Alas, this time though, it's not really that hard. Continuing to do this will make me feel like a horrible person. I'm still working out the extent to which I plan to remain a fan of the Broncos and the NFL. I paid for Sunday Ticket this year, whether I feel like using it or not. I still like to root for the players in orange and blue, and for the most part, I think they're worthy of it. I watched the Seattle game last week, though, and I didn't get very excited about it. That's not a great sign. The real test will be what I do if they make the Super Bowl this year, because it's happening three hours from my house, and I've been planning to go.
That will be my own private deal, I guess. I need to get centered within my own ethical framework, and it's just unclear what that means yet. I do know that I won't be contributing to the money vortex any longer, at least in the form of pulling readers into it. For the guys who are remaining here, I hope that IAOFM continues to be the best Broncos site around. My leaving is deeply personal, and it carries with it no judgment of anybody who decides to proceed in a direction that's different from my own.

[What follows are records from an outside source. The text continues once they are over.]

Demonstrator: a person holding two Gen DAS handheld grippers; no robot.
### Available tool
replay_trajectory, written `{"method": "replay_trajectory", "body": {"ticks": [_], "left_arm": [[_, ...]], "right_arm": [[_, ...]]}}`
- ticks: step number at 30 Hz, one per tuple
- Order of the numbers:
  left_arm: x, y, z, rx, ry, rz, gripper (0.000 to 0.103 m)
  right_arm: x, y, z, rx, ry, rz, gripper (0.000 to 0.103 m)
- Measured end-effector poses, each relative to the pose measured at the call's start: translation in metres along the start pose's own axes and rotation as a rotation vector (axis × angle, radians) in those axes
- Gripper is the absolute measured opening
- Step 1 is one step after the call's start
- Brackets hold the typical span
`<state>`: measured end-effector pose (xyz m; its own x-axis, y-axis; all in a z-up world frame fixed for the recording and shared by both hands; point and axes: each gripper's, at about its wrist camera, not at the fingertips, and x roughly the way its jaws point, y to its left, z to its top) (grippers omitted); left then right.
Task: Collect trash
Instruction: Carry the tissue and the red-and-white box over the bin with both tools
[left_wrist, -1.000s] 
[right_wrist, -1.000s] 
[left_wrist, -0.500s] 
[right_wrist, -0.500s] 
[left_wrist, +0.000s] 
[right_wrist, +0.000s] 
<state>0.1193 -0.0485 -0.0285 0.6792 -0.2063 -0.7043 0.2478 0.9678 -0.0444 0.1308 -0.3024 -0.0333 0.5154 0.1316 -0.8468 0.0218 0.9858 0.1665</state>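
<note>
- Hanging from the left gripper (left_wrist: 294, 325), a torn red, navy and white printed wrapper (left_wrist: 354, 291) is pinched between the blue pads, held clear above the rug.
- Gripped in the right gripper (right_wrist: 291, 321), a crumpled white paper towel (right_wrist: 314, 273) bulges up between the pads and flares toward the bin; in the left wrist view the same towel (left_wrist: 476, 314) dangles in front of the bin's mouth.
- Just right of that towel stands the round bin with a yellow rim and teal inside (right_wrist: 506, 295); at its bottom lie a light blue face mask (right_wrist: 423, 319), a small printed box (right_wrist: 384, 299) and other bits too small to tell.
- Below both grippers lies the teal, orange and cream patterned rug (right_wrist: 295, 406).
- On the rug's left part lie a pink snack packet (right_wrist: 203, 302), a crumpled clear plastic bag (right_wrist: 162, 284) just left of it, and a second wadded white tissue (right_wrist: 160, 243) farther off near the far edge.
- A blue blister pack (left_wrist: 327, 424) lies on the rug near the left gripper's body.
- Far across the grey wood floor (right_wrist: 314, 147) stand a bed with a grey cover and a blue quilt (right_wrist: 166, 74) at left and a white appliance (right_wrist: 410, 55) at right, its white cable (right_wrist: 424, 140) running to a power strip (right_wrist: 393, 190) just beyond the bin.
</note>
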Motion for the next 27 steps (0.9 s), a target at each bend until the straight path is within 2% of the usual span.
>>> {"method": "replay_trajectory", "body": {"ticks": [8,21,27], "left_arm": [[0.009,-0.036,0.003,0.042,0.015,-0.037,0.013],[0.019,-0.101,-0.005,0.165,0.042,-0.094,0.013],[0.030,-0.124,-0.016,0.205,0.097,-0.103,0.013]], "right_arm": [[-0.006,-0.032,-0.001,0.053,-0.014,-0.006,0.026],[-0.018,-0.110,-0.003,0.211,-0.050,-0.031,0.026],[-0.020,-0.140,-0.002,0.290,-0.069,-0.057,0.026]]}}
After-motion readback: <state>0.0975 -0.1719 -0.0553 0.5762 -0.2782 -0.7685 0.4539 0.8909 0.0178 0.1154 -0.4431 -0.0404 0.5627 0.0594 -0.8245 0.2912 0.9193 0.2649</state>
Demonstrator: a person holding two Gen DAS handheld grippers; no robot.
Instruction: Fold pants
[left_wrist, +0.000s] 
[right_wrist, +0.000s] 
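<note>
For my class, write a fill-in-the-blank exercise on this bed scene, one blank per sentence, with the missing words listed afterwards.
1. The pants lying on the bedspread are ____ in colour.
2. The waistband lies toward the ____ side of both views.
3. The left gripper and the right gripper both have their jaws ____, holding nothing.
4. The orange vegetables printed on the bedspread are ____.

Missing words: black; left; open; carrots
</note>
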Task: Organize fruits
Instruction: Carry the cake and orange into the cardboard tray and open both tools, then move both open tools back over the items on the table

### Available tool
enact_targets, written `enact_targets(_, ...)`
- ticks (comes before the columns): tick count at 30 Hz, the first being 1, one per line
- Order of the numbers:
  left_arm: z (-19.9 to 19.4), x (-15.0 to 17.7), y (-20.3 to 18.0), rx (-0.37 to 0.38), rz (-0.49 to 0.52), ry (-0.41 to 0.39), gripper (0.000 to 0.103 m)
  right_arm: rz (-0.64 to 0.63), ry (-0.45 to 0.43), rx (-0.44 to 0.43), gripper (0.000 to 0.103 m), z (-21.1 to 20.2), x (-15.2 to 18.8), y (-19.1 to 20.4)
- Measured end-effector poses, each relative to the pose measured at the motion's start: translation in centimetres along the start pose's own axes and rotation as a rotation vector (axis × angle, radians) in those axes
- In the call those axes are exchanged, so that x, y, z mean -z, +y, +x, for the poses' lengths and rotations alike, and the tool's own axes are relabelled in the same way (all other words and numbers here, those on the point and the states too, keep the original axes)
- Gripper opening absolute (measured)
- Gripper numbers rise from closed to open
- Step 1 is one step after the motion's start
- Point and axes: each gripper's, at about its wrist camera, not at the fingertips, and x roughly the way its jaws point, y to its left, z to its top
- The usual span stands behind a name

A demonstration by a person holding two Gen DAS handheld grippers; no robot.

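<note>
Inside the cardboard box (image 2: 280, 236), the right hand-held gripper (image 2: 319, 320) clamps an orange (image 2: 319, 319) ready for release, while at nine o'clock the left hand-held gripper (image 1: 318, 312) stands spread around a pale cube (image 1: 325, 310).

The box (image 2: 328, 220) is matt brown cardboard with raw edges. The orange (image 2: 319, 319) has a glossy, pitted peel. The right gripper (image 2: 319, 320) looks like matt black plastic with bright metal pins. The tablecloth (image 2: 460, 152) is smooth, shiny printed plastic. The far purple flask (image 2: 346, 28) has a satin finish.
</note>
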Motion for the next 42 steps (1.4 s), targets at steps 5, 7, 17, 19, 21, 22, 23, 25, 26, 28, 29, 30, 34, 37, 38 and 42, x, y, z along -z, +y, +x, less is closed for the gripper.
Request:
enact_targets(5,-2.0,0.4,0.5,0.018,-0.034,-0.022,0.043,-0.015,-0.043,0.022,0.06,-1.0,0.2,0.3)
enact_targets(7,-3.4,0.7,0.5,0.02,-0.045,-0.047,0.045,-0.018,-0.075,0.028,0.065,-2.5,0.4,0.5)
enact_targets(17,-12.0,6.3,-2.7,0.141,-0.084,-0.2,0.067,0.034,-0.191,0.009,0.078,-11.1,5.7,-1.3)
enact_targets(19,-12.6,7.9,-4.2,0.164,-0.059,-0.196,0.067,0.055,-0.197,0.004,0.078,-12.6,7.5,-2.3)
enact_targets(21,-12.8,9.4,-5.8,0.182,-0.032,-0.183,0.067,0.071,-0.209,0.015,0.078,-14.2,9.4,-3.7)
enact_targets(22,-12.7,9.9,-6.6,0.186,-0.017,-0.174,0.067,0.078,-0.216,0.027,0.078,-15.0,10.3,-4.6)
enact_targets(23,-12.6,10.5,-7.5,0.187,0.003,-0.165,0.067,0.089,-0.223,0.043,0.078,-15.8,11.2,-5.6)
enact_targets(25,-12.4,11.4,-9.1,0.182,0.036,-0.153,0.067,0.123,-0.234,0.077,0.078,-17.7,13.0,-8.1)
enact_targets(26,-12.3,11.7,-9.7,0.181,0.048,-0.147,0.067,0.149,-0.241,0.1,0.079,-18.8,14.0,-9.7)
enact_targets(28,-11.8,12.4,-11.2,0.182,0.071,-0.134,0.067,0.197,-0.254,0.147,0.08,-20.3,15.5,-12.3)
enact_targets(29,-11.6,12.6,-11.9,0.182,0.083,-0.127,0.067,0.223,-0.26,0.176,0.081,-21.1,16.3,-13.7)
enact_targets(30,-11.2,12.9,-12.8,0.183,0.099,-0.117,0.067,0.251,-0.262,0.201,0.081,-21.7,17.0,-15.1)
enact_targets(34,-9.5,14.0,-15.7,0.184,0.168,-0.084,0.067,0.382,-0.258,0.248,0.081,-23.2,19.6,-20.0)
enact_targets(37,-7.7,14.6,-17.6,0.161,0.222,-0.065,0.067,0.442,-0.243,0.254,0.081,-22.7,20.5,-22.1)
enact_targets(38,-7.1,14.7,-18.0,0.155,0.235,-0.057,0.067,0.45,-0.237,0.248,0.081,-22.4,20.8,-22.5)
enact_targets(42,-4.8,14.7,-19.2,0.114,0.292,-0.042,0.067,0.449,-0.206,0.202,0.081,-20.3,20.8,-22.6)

I created a new Wordpress site called All The Ways of Contending, and it's located at tedbartlett.me. It will not include any football writing, unless I feel like taking a shot at the NFL. I'll write about other stuff, maybe management and accounting, maybe politics, maybe just general thoughts, as I have time and interest. Check it out if you feel like it as time goes on.
In closing, I just want to exit out the side door in quiet, unobtrusive fashion. As I said, I didn't even really want to write this article. I don't want to make a statement, really, I just have to do the right thing for myself. Things are as they are, and people must find ways to align themselves optimally in environments which they don't control. Be well, friends. That's what I'll be working on too.